Six Foot Eleven, bench presses 185 like, 7 times? Already hurt, and was hurt in college too? That isn't a good start. I like the kid, wish for success, but doubt it will come quickly. Maybe in 3 years we will be saying wow.


----------



## Oil Can (May 25, 2006)

Boob-No-More said:


> P.S. I like Morrison's fire and scoring and expect he'll win Rookie of the Year, but comparing him to Bird and Jordan is beyond ridiculous.

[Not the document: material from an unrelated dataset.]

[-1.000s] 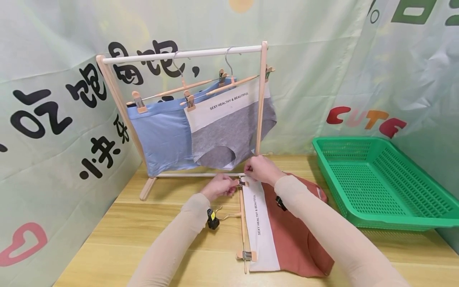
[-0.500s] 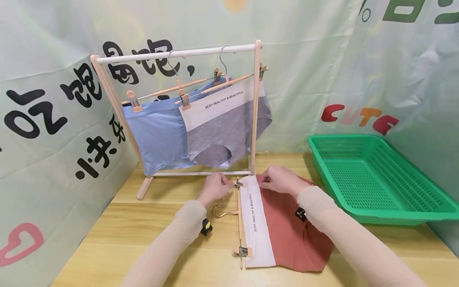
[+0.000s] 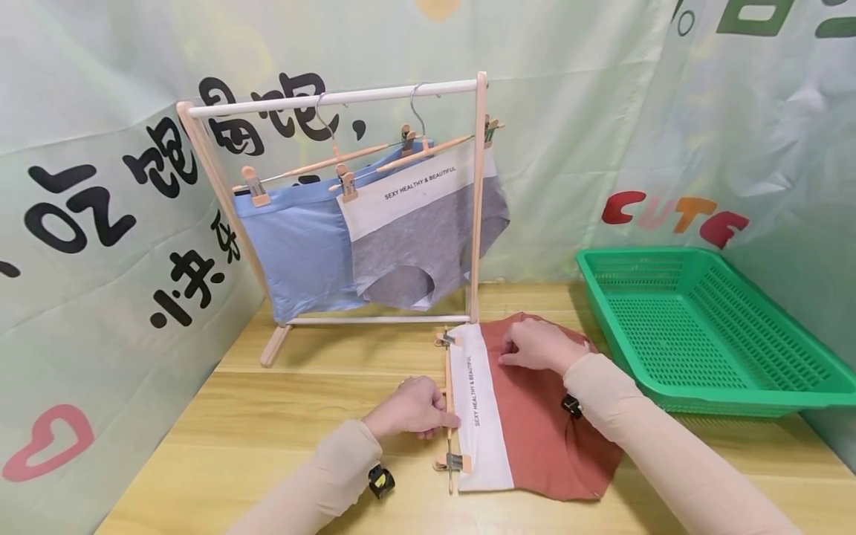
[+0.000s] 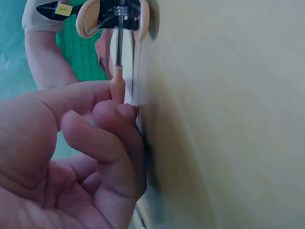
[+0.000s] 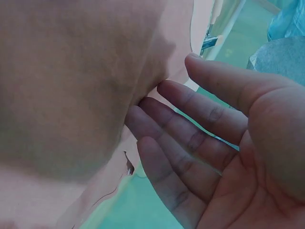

I couldn't agree more. The Peja, or Rip Hamilton comparisons are probably closer.


----------



## Boob-No-More (Apr 24, 2006)

Talkhard said:


> Nicely done, Boob-No-More. You've made a convincing argument for why Morrison won't be a Bird-type player in the NBA. I do think that Morrison has a good chance to be a Pete Maravich kind of player who scores in big numbers, hits big shots in crunch time, and gets the fans excited. If you can surround him with good defensive players, he could help you win a title.


Interesting comparison. Like Maravich, Morrison's primary role will be to score the ball from anywhere on the court. Unfortunately, I see Morrison being even more one dimensional than Maravich. While he wasn't an efficient passer, Maravich was a flashy passer (another way he brought the crowd to their feet). I can see Morrison, with his combination of scoring, fire and passion igniting the crowd. Problem is, even though he had a Hall of Fame career, Maravich never lead his teams anywhere. You could argue he was surrounded by inferior talent (altough with Lou Hudson and Walt Bellamy, those early Atlanta treams did have a fair bit of talent - on paper anyway), but other than a quick cup of coffee he had with the Celtics (26 games) at the tail end of his career, Maravich only played on one winning team during his NBA career and never went anywhere in the play-offs. That's one of the drawbacks of your "best" player being a one dimensional scorer (but, I still loved watching him play).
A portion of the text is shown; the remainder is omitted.